* **TASK DESCRIPTION**: Repeat exactly the lines of the listing below, please, starting with the first and ending with the line containing "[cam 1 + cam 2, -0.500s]"; leave out the rest.

-- EXERCISE MATERIAL follows --

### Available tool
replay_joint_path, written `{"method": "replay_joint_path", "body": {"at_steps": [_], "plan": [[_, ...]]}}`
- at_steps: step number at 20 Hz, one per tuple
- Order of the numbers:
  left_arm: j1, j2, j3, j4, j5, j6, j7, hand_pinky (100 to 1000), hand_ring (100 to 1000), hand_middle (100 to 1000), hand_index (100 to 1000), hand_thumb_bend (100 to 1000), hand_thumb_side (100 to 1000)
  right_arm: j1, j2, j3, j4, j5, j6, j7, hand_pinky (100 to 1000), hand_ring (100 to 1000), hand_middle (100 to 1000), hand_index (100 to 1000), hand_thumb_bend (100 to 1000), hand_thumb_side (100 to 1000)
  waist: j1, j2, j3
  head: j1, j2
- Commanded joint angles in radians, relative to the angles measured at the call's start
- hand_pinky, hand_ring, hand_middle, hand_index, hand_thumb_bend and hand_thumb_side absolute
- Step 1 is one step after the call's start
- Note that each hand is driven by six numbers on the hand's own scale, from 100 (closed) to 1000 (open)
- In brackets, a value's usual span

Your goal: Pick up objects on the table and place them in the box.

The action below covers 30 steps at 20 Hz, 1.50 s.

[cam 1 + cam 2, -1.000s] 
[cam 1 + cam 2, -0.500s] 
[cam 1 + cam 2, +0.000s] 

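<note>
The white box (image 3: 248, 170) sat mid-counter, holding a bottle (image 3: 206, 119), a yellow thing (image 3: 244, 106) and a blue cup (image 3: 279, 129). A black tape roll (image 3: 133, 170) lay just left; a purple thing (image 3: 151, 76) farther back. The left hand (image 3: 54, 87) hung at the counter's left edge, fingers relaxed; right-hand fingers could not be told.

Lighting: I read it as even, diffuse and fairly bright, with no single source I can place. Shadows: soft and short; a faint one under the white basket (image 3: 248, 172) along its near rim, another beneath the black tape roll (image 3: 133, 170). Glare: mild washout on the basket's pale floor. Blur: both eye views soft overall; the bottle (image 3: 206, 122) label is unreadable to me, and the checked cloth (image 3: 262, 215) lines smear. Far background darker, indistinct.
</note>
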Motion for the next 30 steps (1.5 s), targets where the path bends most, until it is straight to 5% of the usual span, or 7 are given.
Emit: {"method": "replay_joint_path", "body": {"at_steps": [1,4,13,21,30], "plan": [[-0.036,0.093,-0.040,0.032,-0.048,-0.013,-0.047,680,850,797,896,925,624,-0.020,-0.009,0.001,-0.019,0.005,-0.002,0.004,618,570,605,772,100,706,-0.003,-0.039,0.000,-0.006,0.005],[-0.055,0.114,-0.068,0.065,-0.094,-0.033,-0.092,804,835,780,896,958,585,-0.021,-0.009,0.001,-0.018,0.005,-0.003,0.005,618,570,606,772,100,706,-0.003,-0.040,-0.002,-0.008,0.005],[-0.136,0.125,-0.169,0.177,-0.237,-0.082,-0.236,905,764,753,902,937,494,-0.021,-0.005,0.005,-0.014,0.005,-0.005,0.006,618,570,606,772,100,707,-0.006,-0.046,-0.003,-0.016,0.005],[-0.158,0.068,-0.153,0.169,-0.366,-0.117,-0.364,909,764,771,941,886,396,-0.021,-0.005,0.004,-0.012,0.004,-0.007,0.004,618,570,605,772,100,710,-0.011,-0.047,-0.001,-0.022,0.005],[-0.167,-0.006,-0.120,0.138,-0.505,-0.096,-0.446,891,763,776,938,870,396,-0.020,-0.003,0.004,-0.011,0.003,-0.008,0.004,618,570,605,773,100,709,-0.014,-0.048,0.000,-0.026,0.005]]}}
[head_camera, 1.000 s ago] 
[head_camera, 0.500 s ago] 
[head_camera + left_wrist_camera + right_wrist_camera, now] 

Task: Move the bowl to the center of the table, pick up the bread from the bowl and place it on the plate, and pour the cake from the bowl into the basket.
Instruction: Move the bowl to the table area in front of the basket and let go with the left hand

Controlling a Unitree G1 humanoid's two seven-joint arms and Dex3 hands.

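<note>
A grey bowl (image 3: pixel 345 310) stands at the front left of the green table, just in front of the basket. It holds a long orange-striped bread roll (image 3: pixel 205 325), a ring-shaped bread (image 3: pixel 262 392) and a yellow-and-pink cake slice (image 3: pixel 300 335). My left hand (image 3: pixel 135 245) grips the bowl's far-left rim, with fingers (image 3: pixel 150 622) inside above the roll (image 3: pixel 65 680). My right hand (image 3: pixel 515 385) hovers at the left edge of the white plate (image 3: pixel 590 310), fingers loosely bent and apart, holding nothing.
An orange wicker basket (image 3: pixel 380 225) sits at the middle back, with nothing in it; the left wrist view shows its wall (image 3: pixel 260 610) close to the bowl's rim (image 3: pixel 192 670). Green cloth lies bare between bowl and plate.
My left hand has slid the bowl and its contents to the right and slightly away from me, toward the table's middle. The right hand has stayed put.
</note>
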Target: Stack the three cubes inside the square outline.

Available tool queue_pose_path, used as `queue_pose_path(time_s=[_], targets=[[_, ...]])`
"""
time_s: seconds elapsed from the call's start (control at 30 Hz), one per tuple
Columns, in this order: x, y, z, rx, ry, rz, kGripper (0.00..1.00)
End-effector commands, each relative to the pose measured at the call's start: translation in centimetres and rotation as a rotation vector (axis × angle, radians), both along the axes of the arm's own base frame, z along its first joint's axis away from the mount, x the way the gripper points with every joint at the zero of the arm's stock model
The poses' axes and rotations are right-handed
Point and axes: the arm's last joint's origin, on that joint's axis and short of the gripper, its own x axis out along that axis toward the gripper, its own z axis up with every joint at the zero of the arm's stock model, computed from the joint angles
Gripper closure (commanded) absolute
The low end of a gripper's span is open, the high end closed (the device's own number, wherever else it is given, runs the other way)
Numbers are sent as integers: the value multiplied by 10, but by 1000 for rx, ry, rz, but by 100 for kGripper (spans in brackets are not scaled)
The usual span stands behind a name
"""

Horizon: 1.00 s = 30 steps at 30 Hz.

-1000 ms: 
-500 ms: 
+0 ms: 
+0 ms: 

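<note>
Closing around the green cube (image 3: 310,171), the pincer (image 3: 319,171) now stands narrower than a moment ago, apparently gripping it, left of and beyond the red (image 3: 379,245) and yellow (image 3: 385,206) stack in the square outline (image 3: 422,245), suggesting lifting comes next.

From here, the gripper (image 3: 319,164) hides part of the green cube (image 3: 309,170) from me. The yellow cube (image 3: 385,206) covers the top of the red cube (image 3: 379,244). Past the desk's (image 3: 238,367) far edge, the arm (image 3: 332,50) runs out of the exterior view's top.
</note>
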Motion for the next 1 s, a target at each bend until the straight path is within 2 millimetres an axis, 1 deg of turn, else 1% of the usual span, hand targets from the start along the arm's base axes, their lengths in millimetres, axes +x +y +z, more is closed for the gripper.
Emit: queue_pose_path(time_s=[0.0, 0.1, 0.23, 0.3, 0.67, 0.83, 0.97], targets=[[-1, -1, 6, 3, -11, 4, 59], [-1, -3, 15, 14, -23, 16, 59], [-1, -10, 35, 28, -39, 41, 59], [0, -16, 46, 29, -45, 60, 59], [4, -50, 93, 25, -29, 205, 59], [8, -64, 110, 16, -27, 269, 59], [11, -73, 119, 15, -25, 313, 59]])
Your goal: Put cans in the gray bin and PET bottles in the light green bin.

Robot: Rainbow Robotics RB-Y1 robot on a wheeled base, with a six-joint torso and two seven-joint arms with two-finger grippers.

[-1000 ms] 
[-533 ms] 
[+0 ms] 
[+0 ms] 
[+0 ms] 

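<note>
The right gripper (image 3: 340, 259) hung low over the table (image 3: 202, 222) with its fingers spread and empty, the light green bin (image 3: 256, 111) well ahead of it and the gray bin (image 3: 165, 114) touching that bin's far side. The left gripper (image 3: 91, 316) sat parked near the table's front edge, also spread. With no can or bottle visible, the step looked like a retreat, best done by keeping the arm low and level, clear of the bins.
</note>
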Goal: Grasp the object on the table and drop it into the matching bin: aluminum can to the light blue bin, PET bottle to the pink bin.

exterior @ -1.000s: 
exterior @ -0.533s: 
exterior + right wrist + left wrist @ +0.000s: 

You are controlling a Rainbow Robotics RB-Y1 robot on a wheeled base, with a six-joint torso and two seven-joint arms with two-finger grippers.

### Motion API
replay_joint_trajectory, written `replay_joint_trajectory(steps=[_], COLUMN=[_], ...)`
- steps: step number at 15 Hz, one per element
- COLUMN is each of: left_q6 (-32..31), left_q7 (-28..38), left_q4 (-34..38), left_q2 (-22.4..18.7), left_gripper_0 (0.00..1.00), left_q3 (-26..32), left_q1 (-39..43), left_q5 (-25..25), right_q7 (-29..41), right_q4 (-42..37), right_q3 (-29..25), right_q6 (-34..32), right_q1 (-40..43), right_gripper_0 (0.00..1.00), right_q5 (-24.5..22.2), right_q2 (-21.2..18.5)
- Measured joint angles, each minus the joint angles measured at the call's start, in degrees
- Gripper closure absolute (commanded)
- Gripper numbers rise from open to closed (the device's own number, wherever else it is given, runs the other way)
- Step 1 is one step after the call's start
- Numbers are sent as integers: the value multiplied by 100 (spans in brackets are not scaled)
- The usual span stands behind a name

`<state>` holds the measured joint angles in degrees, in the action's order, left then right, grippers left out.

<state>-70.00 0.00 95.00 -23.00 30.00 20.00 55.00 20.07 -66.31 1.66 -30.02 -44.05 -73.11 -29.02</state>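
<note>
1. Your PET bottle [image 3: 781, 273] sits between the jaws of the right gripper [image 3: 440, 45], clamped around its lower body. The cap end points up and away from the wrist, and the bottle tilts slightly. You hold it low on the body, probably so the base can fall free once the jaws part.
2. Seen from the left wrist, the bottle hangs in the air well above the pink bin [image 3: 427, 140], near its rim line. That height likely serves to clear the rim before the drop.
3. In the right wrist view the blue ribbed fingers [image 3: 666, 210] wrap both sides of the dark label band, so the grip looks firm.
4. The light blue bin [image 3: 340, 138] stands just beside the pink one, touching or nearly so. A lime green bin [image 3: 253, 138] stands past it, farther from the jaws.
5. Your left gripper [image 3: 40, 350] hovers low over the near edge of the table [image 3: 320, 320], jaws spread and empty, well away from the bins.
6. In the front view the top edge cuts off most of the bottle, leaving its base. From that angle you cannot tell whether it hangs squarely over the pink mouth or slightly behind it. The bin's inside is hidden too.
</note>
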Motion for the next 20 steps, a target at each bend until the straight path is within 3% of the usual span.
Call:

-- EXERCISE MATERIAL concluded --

* **ANSWER TO THIS EXERCISE**:
### Available tool
replay_joint_path, written `{"method": "replay_joint_path", "body": {"at_steps": [_], "plan": [[_, ...]]}}`
- at_steps: step number at 20 Hz, one per tuple
- Order of the numbers:
  left_arm: j1, j2, j3, j4, j5, j6, j7, hand_pinky (100 to 1000), hand_ring (100 to 1000), hand_middle (100 to 1000), hand_index (100 to 1000), hand_thumb_bend (100 to 1000), hand_thumb_side (100 to 1000)
  right_arm: j1, j2, j3, j4, j5, j6, j7, hand_pinky (100 to 1000), hand_ring (100 to 1000), hand_middle (100 to 1000), hand_index (100 to 1000), hand_thumb_bend (100 to 1000), hand_thumb_side (100 to 1000)
  waist: j1, j2, j3
  head: j1, j2
- Commanded joint angles in radians, relative to the angles measured at the call's start
- hand_pinky, hand_ring, hand_middle, hand_index, hand_thumb_bend and hand_thumb_side absolute
- Step 1 is one step after the call's start
- Note that each hand is driven by six numbers on the hand's own scale, from 100 (closed) to 1000 (open)
- In brackets, a value's usual span

Your goal: Pick up objects on the table and place them in the box.

The action below covers 30 steps at 20 Hz, 1.50 s.

[cam 1 + cam 2, -1.000s] 
[cam 1 + cam 2, -0.500s] 

There is no more to the output.